▸ **Your instructions**
A faithful copy of the data, pictures omitted, is the required answer.

▸ **Given material**
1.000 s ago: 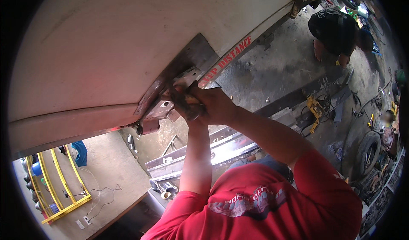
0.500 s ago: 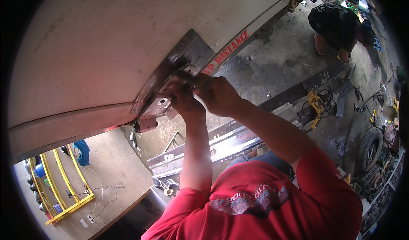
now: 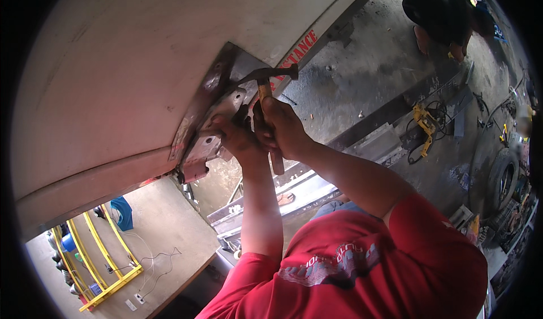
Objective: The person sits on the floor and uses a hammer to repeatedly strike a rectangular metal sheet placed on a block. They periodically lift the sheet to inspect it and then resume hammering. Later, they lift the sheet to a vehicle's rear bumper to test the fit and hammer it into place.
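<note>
My right hand [image 3: 283, 128] is wrapped round the wooden handle of a hammer [image 3: 264, 90]. The hammer's dark head lies across the top, over the edge of a large pale panel [image 3: 130, 64]. Just left of it, my left hand [image 3: 240, 143] grips a pale, worn metal bracket [image 3: 218, 132] with holes in it, the thumb on its face and the other fingers partly hidden. The bracket sits along the panel's lower edge, beside a curved bare-metal patch [image 3: 226, 64].
Long metal beams [image 3: 373, 149] lie below, with a yellow power tool [image 3: 424, 124] and its cable beyond. A person in dark clothing [image 3: 438, 11] bends down at upper right. A yellow rack [image 3: 96, 262] is at lower left, a tyre [image 3: 503, 175] far right.
The hammer now shows clearly upright in my right hand, which was blurred close against my left hand before. My left hand stays at the bracket. The whole view has shifted slightly.
</note>
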`<action>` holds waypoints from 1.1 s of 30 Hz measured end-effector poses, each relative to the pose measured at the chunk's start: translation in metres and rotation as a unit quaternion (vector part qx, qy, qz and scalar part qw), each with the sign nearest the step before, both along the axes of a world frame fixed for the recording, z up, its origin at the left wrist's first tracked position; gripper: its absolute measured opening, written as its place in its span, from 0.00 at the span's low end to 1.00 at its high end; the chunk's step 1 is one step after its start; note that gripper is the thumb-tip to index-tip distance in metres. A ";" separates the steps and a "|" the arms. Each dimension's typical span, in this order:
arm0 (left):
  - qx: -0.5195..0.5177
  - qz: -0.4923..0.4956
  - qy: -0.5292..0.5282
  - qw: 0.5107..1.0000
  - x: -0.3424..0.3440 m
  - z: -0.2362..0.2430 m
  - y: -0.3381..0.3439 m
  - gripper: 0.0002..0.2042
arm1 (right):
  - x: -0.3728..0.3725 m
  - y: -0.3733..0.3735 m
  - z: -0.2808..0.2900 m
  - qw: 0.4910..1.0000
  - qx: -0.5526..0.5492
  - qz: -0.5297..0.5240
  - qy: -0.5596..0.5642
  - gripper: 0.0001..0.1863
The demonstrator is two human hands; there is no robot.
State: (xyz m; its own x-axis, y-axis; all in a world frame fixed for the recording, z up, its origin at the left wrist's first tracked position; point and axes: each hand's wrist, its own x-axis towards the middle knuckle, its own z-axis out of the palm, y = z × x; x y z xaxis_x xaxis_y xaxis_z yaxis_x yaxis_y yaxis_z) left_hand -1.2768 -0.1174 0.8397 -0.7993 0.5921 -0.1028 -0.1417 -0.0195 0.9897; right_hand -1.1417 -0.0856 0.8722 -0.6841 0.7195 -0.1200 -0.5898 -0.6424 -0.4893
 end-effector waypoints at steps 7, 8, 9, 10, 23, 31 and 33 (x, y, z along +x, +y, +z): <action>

▸ **Task response**
1.000 s ago: 
0.500 s ago: 
now: 
Objective: The person sits on the floor and uses a hammer to repeatedly strike a rectangular metal sheet placed on a block. They periodically lift the sheet to inspect it and then resume hammering. Later, they lift the sheet to a vehicle's rear bumper to test the fit and hammer it into place.
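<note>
My right hand [image 3: 283, 128] is wrapped round the wooden handle of a hammer [image 3: 264, 90]. The hammer's dark head lies across the top, over the edge of a large pale panel [image 3: 130, 64]. Just left of it, my left hand [image 3: 240, 143] grips a pale, worn metal bracket [image 3: 218, 132] with holes in it, the thumb on its face and the other fingers partly hidden. The bracket sits along the panel's lower edge, beside a curved bare-metal patch [image 3: 226, 64].
Long metal beams [image 3: 373, 149] lie below, with a yellow power tool [image 3: 424, 124] and its cable beyond. A person in dark clothing [image 3: 438, 11] bends down at upper right. A yellow rack [image 3: 96, 262] is at lower left, a tyre [image 3: 503, 175] far right.
The hammer now shows clearly upright in my right hand, which was blurred close against my left hand before. My left hand stays at the bracket. The whole view has shifted slightly.
</note>
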`<action>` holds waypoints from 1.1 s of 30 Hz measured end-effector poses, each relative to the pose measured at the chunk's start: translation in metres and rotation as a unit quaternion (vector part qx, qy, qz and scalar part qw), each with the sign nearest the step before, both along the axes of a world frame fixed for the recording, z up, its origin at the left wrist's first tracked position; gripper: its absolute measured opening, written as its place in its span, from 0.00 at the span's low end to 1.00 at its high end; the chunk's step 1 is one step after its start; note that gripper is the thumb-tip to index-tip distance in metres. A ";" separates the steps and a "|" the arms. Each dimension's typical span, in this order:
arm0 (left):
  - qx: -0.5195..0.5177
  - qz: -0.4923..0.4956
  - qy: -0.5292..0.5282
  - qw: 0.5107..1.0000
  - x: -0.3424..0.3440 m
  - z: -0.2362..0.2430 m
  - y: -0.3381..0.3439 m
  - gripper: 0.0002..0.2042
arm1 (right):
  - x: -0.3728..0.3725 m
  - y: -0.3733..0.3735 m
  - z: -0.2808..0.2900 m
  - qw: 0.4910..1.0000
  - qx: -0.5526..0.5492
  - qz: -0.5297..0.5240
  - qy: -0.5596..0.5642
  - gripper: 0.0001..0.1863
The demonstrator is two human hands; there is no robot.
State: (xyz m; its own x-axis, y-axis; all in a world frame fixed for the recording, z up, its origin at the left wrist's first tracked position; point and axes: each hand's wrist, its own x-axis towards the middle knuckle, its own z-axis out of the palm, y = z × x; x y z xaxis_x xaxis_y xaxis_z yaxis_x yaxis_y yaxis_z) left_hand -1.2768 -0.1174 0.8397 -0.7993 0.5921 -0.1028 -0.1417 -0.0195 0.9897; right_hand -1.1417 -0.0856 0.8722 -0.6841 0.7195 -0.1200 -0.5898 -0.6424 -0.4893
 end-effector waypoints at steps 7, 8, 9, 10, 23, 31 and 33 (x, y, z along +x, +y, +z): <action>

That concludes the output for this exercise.